O que se verifica, portanto, é a necessidade de se fazer um balanço crítico das conquistas e fragilidades da Sociologia, a fim de que seja possível a essa disciplina continuar exercendo o seu papel na explicação dos fenômenos sociais. Já não faz mais sentido partir simplesmente das relações de produção como dimensão condicionante da política, da cultura e da própria consciência. As questões são bem mais complexas e não se deixam capturar por tais reducionismos. A disciplina que se pretenda menos uma ideologia que um instrumento sério de análise e interpretação da realidade precisa efetivamente desvincular-se de todas as pretensões dogmáticas que a prejudicam.

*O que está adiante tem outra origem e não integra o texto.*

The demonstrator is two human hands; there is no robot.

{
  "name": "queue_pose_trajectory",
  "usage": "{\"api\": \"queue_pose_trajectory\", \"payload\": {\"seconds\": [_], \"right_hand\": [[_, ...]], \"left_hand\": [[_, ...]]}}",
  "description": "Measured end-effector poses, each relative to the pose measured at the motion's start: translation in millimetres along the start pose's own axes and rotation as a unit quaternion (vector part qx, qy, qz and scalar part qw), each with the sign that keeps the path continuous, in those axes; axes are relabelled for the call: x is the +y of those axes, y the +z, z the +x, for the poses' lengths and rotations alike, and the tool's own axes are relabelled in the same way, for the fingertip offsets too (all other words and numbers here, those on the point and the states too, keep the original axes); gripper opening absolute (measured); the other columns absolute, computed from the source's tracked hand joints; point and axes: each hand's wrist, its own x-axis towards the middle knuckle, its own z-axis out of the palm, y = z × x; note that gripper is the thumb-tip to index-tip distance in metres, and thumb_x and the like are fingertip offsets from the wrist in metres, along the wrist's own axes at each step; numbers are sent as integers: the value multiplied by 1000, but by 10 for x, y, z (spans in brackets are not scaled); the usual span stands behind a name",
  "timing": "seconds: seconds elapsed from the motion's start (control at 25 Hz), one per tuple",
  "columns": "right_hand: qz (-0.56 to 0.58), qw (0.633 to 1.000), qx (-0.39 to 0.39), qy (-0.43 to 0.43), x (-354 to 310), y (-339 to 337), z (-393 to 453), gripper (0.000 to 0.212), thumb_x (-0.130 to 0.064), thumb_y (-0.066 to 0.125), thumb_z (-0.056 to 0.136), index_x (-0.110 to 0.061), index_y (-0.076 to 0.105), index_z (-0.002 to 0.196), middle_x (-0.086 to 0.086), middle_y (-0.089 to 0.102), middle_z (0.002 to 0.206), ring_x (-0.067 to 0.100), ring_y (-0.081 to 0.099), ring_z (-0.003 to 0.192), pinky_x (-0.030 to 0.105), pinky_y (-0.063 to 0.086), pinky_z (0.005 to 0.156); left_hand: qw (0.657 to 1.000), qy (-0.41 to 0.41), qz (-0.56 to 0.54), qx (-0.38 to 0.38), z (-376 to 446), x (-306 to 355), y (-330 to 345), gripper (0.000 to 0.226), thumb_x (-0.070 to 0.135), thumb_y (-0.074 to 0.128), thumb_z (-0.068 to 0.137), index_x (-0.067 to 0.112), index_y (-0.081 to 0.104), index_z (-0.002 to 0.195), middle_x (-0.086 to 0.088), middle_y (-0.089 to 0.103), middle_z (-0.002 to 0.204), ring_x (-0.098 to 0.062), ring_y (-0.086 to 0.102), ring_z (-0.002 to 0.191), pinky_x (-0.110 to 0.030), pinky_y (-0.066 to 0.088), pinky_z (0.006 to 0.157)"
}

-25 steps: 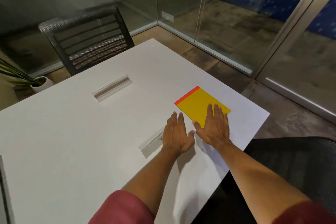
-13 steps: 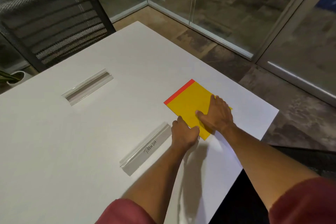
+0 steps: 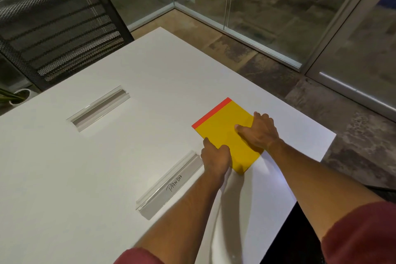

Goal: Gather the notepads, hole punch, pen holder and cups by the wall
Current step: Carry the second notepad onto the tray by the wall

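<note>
A yellow notepad (image 3: 220,126) with a red top strip lies flat on the white table (image 3: 85,167) near its right edge. My left hand (image 3: 215,157) curls against the pad's near left edge, fingers tucked at the edge. My right hand (image 3: 260,132) rests on the pad's right side, thumb pressing on the cover and fingers wrapped over the far edge. No hole punch, pen holder or cups are in view.
Two clear acrylic name holders lie on the table: one marked "PANDA" (image 3: 169,186) just left of my left hand, another (image 3: 98,108) farther back. A black mesh chair (image 3: 57,25) stands at the far side. Glass walls (image 3: 257,2) surround the table corner.
Both hands went from lying flat at the pad's near corner to gripping its two sides. The view has moved closer and tilted down.
</note>
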Motion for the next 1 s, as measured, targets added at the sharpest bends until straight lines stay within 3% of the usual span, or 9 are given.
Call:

Sempre que a Sociologia se faz presente, o que se pretende é alcançar um nível de interpretação capaz de propiciar ao homem não apenas o espetáculo de uma história já desenvolvida, mas aumentar o poder criativo e a capacidade de transformação. Como toda ciência, a Sociologia é capaz de criar saber. Mas, devido a algumas particularidades, ela requer mais do que outras ciências uma vigilância constante em relação ao conhecimento que produz, pois esse conhecimento pode, além de ser falso, tornar-se uma ideologia.
Essa necessidade de velar sempre por uma concepção não dogmática de saber faz dessa disciplina um exercício incessante de reflexão. A importância da Sociologia está no fato de que a sociedade atual, que se torna cada vez mais carente de interpretação, cada dia mais desafiadora e mais atravessada de conflitos pede um pensamento hábil e perspicaz, pede uma reflexão crítica, sem ideologias rasteiras, pede um engajamento sóbrio e uma audácia investigativa capaz de desvendar tudo aquilo que se esconde por trás de discursos, de ideias e de atitudes.

Sobre o autor

Catarina Rochamonte
Doutoranda em Filosofia pela UFSCar
Catarina Rochamonte é graduada em Filosofia pela UECE (Universidade Estadual do Ceará), mestre em Filosofia pela UFRN (Universidade Federal do Rio Grande do Norte), doutoranda em Filosofia pela UFSCar (Universidade Federal de São Carlos); é escritora e jornalista independente.